**Work to complete**
From the top of the entries below through the line containing "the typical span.", return every line exactly as written, please, and stop there.

□ □ □

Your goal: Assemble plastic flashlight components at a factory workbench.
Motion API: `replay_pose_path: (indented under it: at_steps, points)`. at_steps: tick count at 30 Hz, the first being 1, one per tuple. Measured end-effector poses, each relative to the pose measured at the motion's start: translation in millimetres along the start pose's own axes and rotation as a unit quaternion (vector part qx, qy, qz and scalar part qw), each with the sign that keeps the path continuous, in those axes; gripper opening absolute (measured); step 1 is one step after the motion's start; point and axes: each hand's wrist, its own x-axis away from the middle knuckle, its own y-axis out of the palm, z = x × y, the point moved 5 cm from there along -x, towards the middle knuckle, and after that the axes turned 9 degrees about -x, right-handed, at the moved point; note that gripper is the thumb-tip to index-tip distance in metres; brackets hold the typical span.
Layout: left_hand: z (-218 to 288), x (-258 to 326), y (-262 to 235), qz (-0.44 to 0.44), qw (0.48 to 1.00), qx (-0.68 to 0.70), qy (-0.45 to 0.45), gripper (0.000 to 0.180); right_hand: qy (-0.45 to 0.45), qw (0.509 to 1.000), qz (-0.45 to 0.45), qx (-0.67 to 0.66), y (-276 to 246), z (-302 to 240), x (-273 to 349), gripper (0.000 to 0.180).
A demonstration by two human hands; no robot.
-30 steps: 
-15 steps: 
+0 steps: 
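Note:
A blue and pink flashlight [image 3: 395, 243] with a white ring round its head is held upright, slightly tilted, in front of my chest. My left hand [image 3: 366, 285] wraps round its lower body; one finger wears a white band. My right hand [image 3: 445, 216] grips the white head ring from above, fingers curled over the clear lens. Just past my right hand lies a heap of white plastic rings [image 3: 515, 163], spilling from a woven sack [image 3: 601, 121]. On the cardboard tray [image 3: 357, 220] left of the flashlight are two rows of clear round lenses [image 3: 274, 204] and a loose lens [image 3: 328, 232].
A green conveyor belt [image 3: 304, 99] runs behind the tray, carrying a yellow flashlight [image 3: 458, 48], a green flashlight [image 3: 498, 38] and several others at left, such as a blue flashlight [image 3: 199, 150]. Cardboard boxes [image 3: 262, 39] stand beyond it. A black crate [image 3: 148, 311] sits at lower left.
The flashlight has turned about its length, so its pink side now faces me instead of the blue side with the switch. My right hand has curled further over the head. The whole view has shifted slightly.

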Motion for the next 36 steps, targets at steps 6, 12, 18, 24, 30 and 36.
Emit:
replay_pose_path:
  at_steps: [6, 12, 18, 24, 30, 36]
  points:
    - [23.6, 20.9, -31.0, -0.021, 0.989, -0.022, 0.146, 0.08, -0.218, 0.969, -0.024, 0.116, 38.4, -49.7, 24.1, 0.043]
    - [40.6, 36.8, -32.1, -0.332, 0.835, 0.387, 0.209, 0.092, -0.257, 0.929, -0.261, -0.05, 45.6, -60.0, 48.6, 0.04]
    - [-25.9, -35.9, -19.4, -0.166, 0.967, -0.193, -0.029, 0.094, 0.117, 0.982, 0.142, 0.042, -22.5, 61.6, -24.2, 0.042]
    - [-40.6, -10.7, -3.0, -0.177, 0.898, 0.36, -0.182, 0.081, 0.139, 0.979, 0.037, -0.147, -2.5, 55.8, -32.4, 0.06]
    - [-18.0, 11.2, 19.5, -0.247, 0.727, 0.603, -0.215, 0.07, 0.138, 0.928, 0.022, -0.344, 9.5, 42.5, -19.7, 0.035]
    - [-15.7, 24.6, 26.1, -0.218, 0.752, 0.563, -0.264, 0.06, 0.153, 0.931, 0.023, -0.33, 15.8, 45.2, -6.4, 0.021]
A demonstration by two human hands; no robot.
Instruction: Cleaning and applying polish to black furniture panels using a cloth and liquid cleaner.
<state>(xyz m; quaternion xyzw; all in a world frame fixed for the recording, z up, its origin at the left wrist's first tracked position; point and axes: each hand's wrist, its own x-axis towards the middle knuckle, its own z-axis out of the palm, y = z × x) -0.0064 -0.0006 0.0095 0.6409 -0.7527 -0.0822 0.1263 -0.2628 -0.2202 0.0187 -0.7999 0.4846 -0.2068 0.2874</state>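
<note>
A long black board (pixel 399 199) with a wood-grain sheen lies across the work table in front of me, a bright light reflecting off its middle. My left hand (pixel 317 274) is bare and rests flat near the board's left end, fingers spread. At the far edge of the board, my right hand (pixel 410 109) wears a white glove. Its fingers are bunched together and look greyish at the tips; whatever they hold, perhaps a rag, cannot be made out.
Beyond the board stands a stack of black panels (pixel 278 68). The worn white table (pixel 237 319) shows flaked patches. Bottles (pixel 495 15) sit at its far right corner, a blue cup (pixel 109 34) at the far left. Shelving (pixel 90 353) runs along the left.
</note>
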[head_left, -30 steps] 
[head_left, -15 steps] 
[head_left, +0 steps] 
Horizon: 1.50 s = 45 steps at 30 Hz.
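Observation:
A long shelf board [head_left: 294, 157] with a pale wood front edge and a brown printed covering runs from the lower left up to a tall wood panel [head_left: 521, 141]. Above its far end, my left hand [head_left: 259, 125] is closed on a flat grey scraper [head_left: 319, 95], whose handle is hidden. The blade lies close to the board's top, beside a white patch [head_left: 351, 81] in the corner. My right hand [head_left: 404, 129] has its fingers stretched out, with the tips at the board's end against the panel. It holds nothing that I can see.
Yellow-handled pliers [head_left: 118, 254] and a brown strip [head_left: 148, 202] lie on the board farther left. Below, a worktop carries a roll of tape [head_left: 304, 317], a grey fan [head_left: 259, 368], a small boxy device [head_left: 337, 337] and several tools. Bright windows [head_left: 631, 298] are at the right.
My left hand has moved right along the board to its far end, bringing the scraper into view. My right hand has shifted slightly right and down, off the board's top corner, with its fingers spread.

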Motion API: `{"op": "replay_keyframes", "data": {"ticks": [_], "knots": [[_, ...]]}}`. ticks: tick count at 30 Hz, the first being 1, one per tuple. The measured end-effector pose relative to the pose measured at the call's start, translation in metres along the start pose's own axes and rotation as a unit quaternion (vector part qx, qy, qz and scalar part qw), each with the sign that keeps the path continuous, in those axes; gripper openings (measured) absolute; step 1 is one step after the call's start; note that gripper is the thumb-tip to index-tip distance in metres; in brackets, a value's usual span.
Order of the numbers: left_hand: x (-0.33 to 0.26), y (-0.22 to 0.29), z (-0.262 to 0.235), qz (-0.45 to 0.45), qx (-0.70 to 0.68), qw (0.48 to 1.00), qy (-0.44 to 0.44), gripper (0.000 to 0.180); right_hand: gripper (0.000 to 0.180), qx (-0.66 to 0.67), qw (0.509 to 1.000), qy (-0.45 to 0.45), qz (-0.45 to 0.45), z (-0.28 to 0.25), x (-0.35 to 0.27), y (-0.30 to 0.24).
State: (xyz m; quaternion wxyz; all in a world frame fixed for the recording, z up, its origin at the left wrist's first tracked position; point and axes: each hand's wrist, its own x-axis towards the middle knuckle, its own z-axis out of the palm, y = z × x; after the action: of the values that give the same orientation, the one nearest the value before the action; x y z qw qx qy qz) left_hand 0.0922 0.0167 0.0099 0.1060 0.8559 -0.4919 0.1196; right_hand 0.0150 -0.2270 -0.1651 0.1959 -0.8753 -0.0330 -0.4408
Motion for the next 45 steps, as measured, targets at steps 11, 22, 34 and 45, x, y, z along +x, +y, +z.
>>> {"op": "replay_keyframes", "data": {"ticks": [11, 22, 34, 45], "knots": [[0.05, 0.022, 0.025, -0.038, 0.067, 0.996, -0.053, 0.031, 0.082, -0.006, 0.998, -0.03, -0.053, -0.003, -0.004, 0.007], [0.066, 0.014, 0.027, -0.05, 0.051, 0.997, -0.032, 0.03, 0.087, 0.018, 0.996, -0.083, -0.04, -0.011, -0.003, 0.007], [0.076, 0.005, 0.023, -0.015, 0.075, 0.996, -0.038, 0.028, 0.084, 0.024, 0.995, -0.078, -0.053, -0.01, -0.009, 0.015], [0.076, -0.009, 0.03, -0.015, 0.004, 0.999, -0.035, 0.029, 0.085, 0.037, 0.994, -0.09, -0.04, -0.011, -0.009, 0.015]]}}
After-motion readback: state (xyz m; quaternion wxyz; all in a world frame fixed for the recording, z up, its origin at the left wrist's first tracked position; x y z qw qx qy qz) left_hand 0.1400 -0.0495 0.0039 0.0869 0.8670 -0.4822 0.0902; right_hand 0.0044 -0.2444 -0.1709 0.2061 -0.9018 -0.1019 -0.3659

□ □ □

**Exercise result**
Your goal: Assemble plastic flashlight components at a factory workbench.
Motion API: `replay_pose_path: (indented under it: at_steps, points)`. at_steps: tick count at 30 Hz, the first being 1, one per tuple. Measured end-effector poses, each relative to the pose measured at the motion's start: translation in millimetres along the start pose's own axes and rotation as a unit quaternion (vector part qx, qy, qz and scalar part qw), each with the sign that keeps the path continuous, in those axes; gripper opening absolute (measured); step 1 is one step after the motion's start; point and axes: each hand's wrist, its own x-axis away from the middle knuckle, its own y-axis out of the palm, z = x × y, the point moved 5 cm from there along -x, towards the middle knuckle, and after that the axes turned 9 degrees about -x, right-handed, at the moved point; note that gripper is the thumb-tip to index-tip distance in metres; brackets hold the typical span.

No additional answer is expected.